* Task instructions
Count the lines below that contain the word "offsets", and give only that number.

____ Given material

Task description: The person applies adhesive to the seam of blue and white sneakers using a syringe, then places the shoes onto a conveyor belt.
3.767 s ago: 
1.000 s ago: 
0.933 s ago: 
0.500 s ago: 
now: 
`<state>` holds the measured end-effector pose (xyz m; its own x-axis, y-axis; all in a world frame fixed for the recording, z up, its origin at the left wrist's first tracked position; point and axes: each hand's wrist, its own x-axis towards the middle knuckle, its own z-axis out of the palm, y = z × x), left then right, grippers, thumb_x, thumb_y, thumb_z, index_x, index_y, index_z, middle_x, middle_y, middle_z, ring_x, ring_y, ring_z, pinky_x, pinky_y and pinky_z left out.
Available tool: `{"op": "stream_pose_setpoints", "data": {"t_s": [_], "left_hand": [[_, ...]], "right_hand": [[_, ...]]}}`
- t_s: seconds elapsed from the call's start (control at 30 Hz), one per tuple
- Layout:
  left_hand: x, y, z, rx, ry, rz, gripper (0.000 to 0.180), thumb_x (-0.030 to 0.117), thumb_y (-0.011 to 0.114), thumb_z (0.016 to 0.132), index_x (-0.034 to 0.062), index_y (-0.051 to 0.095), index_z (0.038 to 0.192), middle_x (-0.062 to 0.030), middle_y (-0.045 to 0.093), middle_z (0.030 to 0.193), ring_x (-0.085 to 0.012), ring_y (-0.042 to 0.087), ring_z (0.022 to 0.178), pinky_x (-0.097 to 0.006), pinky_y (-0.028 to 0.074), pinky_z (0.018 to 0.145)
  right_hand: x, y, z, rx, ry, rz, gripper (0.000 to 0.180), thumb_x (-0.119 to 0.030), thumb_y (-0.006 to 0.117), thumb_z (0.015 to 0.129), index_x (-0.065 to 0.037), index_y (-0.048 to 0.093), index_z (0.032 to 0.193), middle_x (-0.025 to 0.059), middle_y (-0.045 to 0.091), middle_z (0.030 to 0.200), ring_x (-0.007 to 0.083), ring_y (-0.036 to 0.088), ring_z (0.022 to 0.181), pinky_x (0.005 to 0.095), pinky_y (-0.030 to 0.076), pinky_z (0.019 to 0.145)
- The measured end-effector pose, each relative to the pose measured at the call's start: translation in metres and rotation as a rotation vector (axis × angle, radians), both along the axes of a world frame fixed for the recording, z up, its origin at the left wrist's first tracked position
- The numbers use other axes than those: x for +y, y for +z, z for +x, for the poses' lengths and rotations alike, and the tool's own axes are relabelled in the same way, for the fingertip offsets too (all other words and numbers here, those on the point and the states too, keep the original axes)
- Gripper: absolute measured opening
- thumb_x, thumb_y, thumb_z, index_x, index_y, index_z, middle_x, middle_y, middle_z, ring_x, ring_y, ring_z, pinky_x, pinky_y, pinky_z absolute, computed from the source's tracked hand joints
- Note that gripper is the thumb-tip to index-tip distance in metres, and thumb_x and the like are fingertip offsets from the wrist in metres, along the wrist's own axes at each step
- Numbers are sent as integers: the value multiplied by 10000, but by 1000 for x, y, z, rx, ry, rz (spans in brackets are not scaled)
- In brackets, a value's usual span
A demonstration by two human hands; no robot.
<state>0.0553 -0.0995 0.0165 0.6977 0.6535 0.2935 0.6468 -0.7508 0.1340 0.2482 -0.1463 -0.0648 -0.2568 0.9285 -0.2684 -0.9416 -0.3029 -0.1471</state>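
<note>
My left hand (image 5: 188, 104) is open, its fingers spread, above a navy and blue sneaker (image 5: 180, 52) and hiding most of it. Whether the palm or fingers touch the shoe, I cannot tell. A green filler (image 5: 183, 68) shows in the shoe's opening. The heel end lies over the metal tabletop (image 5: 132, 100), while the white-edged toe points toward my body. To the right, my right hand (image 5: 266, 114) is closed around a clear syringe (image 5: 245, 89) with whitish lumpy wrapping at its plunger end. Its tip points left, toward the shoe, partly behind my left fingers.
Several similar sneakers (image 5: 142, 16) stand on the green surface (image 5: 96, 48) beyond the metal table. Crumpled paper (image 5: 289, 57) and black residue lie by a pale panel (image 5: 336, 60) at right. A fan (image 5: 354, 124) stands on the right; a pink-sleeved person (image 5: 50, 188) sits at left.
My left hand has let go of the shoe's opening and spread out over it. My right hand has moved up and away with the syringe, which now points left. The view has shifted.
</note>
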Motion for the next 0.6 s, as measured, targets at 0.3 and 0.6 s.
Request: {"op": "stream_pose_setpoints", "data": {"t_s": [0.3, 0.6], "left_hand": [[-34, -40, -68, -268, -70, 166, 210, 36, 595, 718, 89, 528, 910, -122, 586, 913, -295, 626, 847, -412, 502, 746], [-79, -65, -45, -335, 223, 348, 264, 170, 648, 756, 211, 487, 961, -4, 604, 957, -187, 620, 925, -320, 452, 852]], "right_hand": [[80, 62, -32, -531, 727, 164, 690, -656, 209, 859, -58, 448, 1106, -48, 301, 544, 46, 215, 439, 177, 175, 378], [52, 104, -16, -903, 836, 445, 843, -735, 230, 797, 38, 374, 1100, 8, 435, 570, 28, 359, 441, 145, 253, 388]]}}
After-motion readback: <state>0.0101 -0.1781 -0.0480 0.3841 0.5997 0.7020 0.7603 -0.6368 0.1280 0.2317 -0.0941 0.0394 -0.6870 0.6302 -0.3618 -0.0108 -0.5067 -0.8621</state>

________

* Task solution
2